Human Identification Using Neural Network-Based Classification of Periodic Behaviors in Virtual Reality
PubDate: August 2018
Teams: Simon Fraser University
Writers: Duc-Minh Pham
Abstract
There are a lot of techniques that help computer systems or devices identify their users in order to not only protect privacy, personal information, and sensitive data but also provide appropriate treatments, advertisements, or benefits. With passcode, password, fingerprint, or iris, people need to explicitly do some required activities such as typing their codes, showing their eyes, and putting their fingers on the scanners. Those solutions should be used in high-secure scenarios such as executing banking transactions and unlocking personal phones. In other systems such as gaming machines and collaborative frameworks, which aim to prioritize user experience and convenience, it would be better if user profile can be collected and built implicitly. Among those systems, virtual reality (VR) is a new trend, a new platform supporting not only fully immersive experience for gamers but also a collaborative environment for students, researchers, and other people. Currently, VR systems can track user physical activities via trackable devices such as HMD and VR controllers.
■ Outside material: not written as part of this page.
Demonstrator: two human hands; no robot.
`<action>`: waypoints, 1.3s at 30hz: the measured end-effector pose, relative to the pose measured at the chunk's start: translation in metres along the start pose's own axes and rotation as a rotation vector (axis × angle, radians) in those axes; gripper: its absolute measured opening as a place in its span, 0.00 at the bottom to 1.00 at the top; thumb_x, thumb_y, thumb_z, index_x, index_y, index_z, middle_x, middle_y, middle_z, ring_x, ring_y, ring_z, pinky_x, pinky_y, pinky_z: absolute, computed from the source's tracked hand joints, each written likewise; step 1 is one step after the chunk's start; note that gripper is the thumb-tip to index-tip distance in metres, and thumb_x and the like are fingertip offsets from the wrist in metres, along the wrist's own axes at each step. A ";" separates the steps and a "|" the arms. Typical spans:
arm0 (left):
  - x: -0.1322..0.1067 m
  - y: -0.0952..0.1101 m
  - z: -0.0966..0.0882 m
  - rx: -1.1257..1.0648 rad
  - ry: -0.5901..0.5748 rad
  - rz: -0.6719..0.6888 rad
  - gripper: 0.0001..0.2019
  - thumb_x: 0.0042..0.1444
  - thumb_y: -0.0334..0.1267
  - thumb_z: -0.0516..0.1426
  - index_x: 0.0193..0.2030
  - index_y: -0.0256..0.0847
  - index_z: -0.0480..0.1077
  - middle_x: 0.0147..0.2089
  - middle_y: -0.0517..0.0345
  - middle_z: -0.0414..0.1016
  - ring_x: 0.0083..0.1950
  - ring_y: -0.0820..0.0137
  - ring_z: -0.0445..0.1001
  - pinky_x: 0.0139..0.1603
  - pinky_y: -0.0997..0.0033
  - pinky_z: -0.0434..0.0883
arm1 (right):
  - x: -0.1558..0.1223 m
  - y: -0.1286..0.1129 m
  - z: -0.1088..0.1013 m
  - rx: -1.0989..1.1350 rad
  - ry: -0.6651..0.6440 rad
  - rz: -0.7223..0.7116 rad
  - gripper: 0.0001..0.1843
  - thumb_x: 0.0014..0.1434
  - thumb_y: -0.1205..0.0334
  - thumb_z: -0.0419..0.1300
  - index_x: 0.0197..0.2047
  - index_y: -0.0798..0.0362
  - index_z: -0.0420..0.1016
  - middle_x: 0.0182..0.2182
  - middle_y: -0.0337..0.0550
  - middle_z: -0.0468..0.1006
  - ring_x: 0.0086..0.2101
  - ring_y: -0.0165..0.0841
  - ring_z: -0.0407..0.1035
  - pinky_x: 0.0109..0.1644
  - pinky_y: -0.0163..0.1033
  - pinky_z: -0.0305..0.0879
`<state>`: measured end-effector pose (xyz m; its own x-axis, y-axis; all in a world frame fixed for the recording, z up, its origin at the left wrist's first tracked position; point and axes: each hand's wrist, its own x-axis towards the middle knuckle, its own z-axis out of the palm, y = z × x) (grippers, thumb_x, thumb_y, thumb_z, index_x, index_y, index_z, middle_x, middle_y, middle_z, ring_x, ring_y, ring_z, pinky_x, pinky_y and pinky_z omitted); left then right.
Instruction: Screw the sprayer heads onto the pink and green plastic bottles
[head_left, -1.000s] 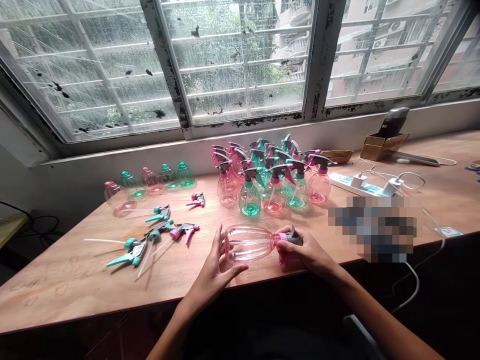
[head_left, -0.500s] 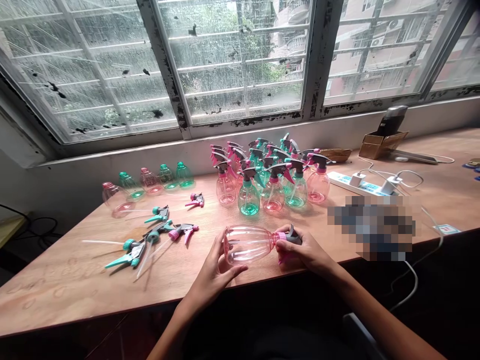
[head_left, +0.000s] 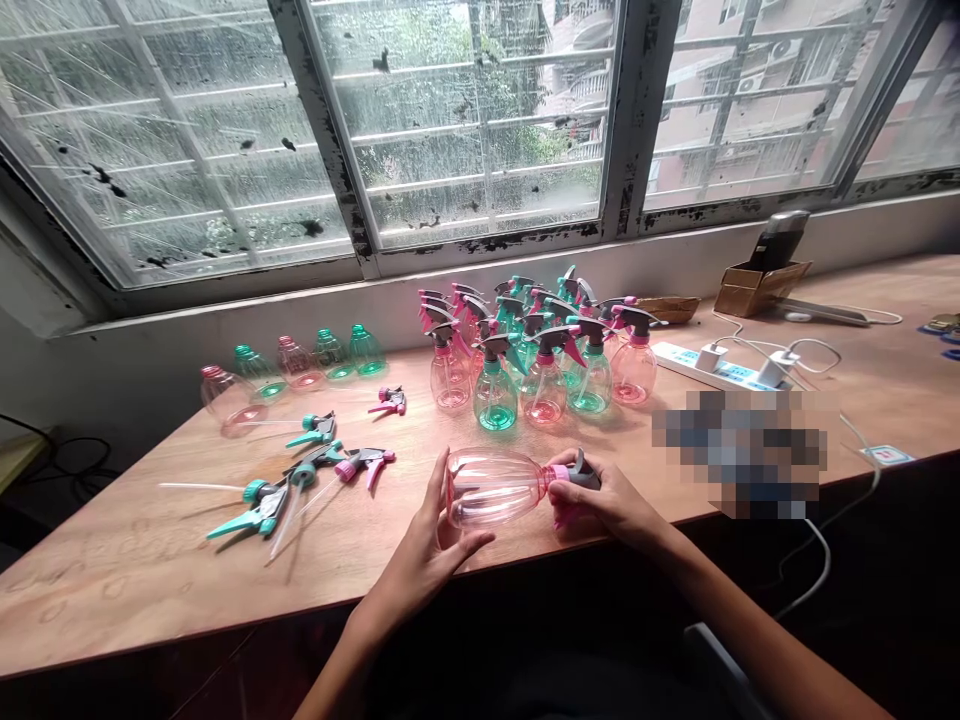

Therefore, we aim to use virtual reality as our identification equipment. In virtual reality, we can easily simulate an invariant condition at any time so that people have larger probability to replicate their behaviors without any external affections. Therefore, we want to investigate if we could classify VR users based on their periodic interaction with virtual objects. We collect the position and direction of user’s head or hands when doing a task and build a classification model based on those data using convolutional neural network approach. We have done an experiment to explore the capability of our proposed technique. The result was motivated with the highest accuracy of 90.92%. Identification in VR hence is potentially applicable. In the future, we plan to do a large-scale experiment with a larger group of participants to examine the strength of our method.